RD-VIO: Robust Visual-Inertial Odometry for Mobile Augmented Reality in Dynamic Environments (2310.15072v3)

Abstract: It is typically challenging for visual or visual-inertial odometry systems to handle the problems of dynamic scenes and pure rotation. In this work, we design a novel visual-inertial odometry (VIO) system called RD-VIO to handle both of these two problems. Firstly, we propose an IMU-PARSAC algorithm which can robustly detect and match keypoints in a two-stage process. In the first state, landmarks are matched with new keypoints using visual and IMU measurements. We collect statistical information from the matching and then guide the intra-keypoint matching in the second stage. Secondly, to handle the problem of pure rotation, we detect the motion type and adapt the deferred-triangulation technique during the data-association process. We make the pure-rotational frames into the special subframes. When solving the visual-inertial bundle adjustment, they provide additional constraints to the pure-rotational motion. We evaluate the proposed VIO system on public datasets and online comparison. Experiments show the proposed RD-VIO has obvious advantages over other methods in dynamic environments. The source code is available at: \href{https://github.com/openxrlab/xrslam}{{\fontfamily{pcr}\selectfont https://github.com/openxrlab/xrslam}}.

• The paper introduces the IMU-PARSAC algorithm that robustly removes dynamic keypoints by integrating visual and inertial data.
• The paper incorporates a novel subframe strategy to reduce drift and enhance stability during pure rotational motions.
• The paper demonstrates superior performance against state-of-the-art VIO systems on EuRoC and ADVIO datasets, promising reliable mobile AR experiences.

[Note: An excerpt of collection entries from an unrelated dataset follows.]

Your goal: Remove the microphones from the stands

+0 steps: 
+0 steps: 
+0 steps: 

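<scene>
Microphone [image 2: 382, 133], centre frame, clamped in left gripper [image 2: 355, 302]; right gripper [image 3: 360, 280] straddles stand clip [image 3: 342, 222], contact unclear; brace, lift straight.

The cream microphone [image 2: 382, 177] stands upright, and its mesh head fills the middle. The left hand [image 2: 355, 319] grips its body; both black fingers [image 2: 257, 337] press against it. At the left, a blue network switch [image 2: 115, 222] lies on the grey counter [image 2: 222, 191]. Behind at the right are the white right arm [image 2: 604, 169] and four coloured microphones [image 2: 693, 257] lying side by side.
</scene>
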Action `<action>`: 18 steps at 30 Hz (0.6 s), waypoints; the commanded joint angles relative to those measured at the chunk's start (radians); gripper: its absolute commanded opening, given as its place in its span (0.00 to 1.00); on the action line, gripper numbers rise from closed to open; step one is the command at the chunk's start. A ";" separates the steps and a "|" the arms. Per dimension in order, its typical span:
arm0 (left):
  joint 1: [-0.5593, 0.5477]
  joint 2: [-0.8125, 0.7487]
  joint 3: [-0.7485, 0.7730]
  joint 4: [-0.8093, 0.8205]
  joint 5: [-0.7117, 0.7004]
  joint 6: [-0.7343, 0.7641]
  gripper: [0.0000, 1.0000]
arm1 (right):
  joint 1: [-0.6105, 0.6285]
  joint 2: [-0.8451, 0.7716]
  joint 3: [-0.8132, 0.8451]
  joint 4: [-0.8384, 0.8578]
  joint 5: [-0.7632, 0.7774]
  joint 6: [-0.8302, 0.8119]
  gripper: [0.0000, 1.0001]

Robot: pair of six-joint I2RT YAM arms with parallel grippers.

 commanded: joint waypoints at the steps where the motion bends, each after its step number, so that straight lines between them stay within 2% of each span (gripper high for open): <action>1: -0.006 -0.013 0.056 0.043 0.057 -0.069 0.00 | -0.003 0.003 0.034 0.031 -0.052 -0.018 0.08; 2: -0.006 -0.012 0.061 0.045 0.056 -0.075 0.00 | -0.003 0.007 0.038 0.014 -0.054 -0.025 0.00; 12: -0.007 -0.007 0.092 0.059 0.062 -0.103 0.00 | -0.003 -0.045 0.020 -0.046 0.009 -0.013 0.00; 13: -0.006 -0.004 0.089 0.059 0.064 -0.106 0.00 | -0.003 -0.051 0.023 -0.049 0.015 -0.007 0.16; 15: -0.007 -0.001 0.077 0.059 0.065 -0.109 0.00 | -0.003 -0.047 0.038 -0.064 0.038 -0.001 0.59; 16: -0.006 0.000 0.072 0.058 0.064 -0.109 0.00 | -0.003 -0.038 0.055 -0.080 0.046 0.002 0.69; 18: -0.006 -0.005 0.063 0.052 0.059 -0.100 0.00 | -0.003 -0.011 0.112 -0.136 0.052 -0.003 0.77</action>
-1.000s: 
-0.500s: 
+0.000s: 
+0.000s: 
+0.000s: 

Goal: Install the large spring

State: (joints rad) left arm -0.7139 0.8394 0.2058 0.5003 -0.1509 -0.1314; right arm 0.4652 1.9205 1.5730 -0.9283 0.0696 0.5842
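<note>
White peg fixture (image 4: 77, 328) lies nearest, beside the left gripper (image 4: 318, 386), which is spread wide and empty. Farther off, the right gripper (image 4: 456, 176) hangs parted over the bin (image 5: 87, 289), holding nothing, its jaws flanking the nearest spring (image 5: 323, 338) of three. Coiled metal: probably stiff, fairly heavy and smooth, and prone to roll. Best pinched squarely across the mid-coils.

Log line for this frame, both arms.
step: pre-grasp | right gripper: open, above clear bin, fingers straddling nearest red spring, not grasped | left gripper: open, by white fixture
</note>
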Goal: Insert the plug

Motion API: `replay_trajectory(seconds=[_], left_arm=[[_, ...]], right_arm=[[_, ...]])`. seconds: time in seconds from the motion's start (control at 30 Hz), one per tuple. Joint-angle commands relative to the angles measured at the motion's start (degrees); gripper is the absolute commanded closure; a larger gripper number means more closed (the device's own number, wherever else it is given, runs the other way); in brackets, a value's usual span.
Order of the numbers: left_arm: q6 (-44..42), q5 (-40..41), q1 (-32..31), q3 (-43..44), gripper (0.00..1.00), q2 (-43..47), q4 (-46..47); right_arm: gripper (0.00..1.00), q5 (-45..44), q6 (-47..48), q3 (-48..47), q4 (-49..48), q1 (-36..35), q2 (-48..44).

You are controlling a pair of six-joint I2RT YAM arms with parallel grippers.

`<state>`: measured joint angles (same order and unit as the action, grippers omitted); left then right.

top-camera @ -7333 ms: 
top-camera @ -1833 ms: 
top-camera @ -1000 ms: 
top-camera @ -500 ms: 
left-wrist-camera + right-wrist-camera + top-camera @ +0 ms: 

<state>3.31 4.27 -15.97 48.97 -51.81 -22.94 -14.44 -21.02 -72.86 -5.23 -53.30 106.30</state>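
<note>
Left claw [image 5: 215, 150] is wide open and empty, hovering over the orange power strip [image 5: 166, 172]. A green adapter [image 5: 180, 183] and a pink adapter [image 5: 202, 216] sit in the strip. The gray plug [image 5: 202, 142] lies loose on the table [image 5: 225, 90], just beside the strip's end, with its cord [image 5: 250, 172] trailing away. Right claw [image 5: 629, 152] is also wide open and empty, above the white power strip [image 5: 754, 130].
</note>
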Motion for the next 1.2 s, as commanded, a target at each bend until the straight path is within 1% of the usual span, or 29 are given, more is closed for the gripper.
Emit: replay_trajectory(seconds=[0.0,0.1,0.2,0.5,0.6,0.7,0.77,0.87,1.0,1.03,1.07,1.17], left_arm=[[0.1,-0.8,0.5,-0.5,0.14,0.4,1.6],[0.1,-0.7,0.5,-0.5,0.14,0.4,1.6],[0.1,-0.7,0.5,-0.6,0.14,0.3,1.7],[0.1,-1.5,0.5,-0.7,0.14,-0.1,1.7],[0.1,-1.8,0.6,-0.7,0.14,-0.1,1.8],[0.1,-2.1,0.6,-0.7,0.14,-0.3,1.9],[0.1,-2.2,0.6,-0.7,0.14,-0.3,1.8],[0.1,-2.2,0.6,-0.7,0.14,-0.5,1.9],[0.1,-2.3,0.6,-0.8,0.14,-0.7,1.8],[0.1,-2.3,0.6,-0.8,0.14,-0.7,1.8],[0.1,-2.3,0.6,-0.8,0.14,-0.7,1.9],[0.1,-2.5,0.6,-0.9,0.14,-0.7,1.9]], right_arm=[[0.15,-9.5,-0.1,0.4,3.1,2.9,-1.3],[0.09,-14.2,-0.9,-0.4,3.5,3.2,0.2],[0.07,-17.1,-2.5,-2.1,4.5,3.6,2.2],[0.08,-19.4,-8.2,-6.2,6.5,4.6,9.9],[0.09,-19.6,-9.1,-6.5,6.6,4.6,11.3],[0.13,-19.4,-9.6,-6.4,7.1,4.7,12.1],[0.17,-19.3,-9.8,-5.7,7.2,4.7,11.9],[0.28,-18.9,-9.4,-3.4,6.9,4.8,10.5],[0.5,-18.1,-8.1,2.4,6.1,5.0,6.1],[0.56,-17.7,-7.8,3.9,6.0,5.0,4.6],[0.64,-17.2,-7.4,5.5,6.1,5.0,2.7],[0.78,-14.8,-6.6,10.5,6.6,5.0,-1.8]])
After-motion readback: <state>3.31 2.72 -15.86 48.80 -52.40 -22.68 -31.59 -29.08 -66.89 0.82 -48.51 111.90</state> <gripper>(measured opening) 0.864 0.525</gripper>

Overview of RD-VIO: Robust Visual-Inertial Odometry for Mobile AR in Dynamic Environments

The paper "RD-VIO: Robust Visual-Inertial Odometry for Mobile Augmented Reality in Dynamic Environments" presents a novel approach to visual-inertial odometry (VIO) systems, addressing specific challenges related to dynamic scenes and pure rotational motions. The authors introduce RD-VIO, an advanced VIO system, with significant contributions in keypoint detection and handling degenerate motion cases.

Key Contributions

The primary contributions of the paper are twofold:

1. IMU-PARSAC Algorithm: The authors introduce a robust method for detecting and removing dynamic keypoints using an iterative scheme that leverages both IMU and visual measurements. This two-stage process refines the accuracy of landmark tracking amidst moving objects, outperforming existing dynamic scene handling strategies like RANSAC.
2. Subframe Strategy for Pure Rotations: The paper introduces an innovative subframe strategy into the sliding window optimization process, significantly improving the system's robustness under conditions of pure rotation. By utilizing deferred-triangulation and treating pure-rotational frames as special subframes, RD-VIO reduces drift and enhances stability.

Evaluation and Results

The system's performance was rigorously evaluated on the EuRoC and ADVIO datasets, along with comparative assessments against other state-of-the-art VIO systems such as VINS-Fusion and ORB-SLAM3. The results demonstrate RD-VIO’s superior accuracy and robustness, particularly in dynamic environments and during degenerate motion. Specifically:

• Dynamic Environments: RD-VIO exhibits strong robustness in dynamic scenes by effectively handling moving objects and minimizing the negative impact of such disturbances on tracking accuracy.
• Pure Rotational Motions: The subframe strategy demonstrates a marked improvement in stability during pure rotational motions, as evidenced by reduced drift and enhanced tracking precision.

Implications and Future Work

The development of RD-VIO provides significant implications for both theoretical and practical applications in augmented reality (AR). The robust handling of dynamic scenes and pure rotations offers a path forward for reliable AR experiences on mobile devices. The released source code allows for community engagement and further innovation in mobile AR applications.

However, while RD-VIO effectively addresses many current challenges, the authors acknowledge limitations in situations with prolonged absence of valid visual observations. Future research could explore integrations with alternative odometry methods, such as pure inertial or wireless tracking, to further bolster performance in these edge cases.

In summary, RD-VIO represents a notable advancement in the field of visual-inertial odometry, offering practical solutions to persistent challenges in dynamic and degenerate environments. Its adoption and adaptation hold potential for further improvements in mobile AR technology.